** WHAT IS BEING ASKED **
Your task is to repeat each record verbatim, exactly as it was written.

** TASK DATA **
Content starts

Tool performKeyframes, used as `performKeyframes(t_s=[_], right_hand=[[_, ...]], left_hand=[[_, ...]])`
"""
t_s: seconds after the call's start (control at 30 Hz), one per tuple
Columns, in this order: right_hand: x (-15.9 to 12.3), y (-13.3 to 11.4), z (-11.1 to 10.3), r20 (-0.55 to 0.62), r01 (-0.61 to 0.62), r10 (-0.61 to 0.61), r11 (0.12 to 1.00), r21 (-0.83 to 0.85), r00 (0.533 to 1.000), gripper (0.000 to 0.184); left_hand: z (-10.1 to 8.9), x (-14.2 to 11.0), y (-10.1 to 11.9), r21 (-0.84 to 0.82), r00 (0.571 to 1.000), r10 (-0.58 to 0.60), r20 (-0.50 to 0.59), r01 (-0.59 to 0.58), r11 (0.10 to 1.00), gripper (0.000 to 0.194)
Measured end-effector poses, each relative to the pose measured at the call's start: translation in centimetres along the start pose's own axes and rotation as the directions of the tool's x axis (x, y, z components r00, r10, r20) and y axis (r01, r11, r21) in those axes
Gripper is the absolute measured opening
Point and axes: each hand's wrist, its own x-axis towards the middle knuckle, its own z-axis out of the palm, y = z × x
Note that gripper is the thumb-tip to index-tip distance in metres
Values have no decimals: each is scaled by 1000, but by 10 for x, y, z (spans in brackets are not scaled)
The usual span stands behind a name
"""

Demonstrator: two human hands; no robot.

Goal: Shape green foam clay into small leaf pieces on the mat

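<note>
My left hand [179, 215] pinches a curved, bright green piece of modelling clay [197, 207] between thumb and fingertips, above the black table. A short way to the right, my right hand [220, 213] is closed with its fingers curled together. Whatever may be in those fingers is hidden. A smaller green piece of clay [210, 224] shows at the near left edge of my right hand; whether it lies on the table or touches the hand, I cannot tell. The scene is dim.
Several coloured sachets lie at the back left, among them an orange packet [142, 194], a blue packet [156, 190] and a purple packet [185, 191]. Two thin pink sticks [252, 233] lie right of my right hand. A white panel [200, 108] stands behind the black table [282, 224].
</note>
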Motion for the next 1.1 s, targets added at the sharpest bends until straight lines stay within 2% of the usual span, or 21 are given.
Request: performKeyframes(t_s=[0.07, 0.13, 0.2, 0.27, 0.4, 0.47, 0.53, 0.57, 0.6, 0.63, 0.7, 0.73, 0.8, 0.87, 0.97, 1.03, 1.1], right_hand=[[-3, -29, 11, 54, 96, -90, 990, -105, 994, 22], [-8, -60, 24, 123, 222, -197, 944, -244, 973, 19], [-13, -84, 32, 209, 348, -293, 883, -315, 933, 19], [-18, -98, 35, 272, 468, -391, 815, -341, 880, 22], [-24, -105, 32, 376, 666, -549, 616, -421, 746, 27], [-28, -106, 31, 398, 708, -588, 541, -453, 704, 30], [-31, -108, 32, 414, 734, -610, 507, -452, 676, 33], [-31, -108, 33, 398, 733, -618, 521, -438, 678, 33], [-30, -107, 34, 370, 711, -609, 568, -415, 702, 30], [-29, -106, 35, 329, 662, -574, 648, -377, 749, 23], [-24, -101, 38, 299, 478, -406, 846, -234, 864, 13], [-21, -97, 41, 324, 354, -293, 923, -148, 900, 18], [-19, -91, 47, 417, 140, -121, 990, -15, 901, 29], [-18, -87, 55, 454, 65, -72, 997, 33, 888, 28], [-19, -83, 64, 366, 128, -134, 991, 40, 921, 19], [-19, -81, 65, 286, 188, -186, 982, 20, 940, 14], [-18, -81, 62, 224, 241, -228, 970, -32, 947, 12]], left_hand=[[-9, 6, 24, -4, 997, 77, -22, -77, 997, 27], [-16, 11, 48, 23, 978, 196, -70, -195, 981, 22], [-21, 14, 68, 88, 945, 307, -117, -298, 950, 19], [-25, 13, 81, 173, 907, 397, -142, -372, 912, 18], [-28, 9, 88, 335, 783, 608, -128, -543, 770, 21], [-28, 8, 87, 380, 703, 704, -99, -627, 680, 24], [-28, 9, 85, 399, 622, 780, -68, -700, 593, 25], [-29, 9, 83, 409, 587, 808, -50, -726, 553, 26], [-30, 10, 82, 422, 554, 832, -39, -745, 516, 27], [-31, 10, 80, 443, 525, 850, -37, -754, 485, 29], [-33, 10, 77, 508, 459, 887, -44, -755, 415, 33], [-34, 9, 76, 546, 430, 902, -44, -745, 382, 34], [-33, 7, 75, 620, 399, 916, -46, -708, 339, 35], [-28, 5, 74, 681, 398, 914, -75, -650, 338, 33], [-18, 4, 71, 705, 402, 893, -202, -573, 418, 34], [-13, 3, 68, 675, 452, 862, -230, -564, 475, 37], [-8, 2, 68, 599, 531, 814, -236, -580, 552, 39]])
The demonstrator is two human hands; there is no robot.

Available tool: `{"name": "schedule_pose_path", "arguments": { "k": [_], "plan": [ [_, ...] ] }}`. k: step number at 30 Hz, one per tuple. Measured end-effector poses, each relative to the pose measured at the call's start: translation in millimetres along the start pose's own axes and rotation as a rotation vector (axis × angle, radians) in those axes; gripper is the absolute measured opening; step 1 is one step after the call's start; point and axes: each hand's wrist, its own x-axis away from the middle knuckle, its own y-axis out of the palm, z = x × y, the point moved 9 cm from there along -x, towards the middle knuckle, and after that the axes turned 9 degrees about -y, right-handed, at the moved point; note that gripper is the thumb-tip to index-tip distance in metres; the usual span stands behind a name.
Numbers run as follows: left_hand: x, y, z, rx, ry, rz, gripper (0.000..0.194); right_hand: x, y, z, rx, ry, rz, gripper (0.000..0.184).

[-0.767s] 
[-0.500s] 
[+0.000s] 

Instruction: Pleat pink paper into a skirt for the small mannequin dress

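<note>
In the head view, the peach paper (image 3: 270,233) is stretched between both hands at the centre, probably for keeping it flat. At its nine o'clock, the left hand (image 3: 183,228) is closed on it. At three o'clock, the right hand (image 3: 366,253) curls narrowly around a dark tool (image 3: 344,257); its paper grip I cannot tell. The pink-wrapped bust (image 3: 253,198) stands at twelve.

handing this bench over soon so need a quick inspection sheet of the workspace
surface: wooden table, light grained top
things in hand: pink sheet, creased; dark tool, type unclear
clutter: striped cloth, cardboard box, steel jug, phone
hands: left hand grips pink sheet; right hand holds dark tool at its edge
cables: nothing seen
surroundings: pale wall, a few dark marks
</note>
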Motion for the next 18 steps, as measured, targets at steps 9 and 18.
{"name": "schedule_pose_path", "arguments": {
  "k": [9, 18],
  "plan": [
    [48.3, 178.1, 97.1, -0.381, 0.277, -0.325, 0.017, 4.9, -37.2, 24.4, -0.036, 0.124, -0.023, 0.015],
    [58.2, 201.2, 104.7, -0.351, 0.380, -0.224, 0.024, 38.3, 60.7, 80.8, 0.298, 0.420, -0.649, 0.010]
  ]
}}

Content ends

** SOLUTION FOR THIS EXERCISE **
Tool performKeyframes, used as `performKeyframes(t_s=[_], right_hand=[[_, ...]], left_hand=[[_, ...]])`
"""
t_s: seconds after the call's start (control at 30 Hz), one per tuple
Columns, in this order: right_hand: x (-15.9 to 12.3), y (-13.3 to 11.4), z (-11.1 to 10.3), r20 (-0.55 to 0.62), r01 (-0.61 to 0.62), r10 (-0.61 to 0.61), r11 (0.12 to 1.00), r21 (-0.83 to 0.85), r00 (0.533 to 1.000), gripper (0.000 to 0.184); left_hand: z (-10.1 to 8.9), x (-14.2 to 11.0), y (-10.1 to 11.9), r21 (-0.84 to 0.82), r00 (0.571 to 1.000), r10 (-0.58 to 0.60), r20 (-0.50 to 0.59), r01 (-0.59 to 0.58), r11 (0.10 to 1.00), gripper (0.000 to 0.194)
Measured end-effector poses, each relative to the pose measured at the call's start: translation in centimetres along the start pose's own axes and rotation as the directions of the tool's x axis (x, y, z components r00, r10, r20) and y axis (r01, r11, r21) in those axes
Gripper is the absolute measured opening
Point and axes: each hand's wrist, its own x-axis towards the middle knuckle, its own z-axis out of the palm, y = z × x
Note that gripper is the thumb-tip to index-tip distance in metres
Values have no decimals: each is scaled by 1000, but by 10 for x, y, z (spans in brackets are not scaled)
The usual span stands behind a name
"""

Demonstrator: two human hands; no robot.

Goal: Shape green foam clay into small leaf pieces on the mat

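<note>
My left hand [179, 215] pinches a curved, bright green piece of modelling clay [197, 207] between thumb and fingertips, above the black table. A short way to the right, my right hand [220, 213] is closed with its fingers curled together. Whatever may be in those fingers is hidden. A smaller green piece of clay [210, 224] shows at the near left edge of my right hand; whether it lies on the table or touches the hand, I cannot tell. The scene is dim.
Several coloured sachets lie at the back left, among them an orange packet [142, 194], a blue packet [156, 190] and a purple packet [185, 191]. Two thin pink sticks [252, 233] lie right of my right hand. A white panel [200, 108] stands behind the black table [282, 224].
</note>
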Motion for the next 1.1 s, targets added at the sharpest bends until straight lines stay within 2% of the usual span, or 21 are given.
Request: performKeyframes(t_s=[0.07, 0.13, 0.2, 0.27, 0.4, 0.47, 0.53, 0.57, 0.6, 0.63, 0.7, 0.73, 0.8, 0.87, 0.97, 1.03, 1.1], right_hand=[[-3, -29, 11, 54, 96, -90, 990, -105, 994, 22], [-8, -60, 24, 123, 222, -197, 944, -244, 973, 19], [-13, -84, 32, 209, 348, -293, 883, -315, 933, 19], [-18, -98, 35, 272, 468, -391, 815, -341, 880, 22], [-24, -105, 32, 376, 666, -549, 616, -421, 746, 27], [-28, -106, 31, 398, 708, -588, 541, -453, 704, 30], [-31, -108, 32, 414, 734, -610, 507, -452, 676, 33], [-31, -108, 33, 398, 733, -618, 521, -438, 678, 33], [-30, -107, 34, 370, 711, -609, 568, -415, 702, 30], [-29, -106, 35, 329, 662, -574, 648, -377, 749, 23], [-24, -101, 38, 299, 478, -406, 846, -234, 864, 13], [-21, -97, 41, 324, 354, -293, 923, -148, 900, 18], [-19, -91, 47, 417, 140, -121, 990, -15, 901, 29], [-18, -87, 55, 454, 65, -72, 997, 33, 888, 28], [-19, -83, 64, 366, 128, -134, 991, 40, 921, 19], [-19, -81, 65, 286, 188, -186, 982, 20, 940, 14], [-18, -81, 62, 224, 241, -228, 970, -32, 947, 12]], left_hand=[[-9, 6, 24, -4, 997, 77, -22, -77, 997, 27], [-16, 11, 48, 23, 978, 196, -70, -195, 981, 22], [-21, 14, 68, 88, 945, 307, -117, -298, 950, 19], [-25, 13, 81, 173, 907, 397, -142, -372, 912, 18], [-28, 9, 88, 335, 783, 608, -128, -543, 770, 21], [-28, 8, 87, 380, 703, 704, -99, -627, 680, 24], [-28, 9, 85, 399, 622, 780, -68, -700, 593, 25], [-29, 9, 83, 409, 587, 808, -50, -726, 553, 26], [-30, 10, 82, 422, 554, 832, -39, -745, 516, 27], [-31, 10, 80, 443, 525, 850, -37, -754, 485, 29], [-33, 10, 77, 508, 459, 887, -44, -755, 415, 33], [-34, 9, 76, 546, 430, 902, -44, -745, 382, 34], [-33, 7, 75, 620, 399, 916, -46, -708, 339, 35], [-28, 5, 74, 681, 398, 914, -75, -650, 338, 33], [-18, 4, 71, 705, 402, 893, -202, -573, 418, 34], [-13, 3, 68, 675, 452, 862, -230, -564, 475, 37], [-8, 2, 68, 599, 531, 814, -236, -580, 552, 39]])
The demonstrator is two human hands; there is no robot.

Available tool: `{"name": "schedule_pose_path", "arguments": { "k": [_], "plan": [ [_, ...] ] }}`. k: step number at 30 Hz, one per tuple. Measured end-effector poses, each relative to the pose measured at the call's start: translation in millimetres along the start pose's own axes and rotation as a rotation vector (axis × angle, radians) in those axes; gripper is the absolute measured opening; step 1 is one step after the call's start; point and axes: each hand's wrist, its own x-axis away from the middle knuckle, its own y-axis out of the palm, z = x × y, the point moved 9 cm from there along -x, towards the middle knuckle, and after that the axes turned 9 degrees about -y, right-handed, at the moved point; note that gripper is the thumb-tip to index-tip distance in metres; the usual span stands behind a name.
Numbers run as follows: left_hand: x, y, z, rx, ry, rz, gripper (0.000..0.194); right_hand: x, y, z, rx, ry, rz, gripper (0.000..0.184).

[-0.767s] 
[-0.500s] 
[+0.000s] 

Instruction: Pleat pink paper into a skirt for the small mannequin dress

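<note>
In the head view, the peach paper (image 3: 270,233) is stretched between both hands at the centre, probably for keeping it flat. At its nine o'clock, the left hand (image 3: 183,228) is closed on it. At three o'clock, the right hand (image 3: 366,253) curls narrowly around a dark tool (image 3: 344,257); its paper grip I cannot tell. The pink-wrapped bust (image 3: 253,198) stands at twelve.

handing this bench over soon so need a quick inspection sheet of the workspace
surface: wooden table, light grained top
things in hand: pink sheet, creased; dark tool, type unclear
clutter: striped cloth, cardboard box, steel jug, phone
hands: left hand grips pink sheet; right hand holds dark tool at its edge
cables: nothing seen
surroundings: pale wall, a few dark marks
</note>
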Motion for the next 18 steps, as measured, targets at steps 9 and 18.
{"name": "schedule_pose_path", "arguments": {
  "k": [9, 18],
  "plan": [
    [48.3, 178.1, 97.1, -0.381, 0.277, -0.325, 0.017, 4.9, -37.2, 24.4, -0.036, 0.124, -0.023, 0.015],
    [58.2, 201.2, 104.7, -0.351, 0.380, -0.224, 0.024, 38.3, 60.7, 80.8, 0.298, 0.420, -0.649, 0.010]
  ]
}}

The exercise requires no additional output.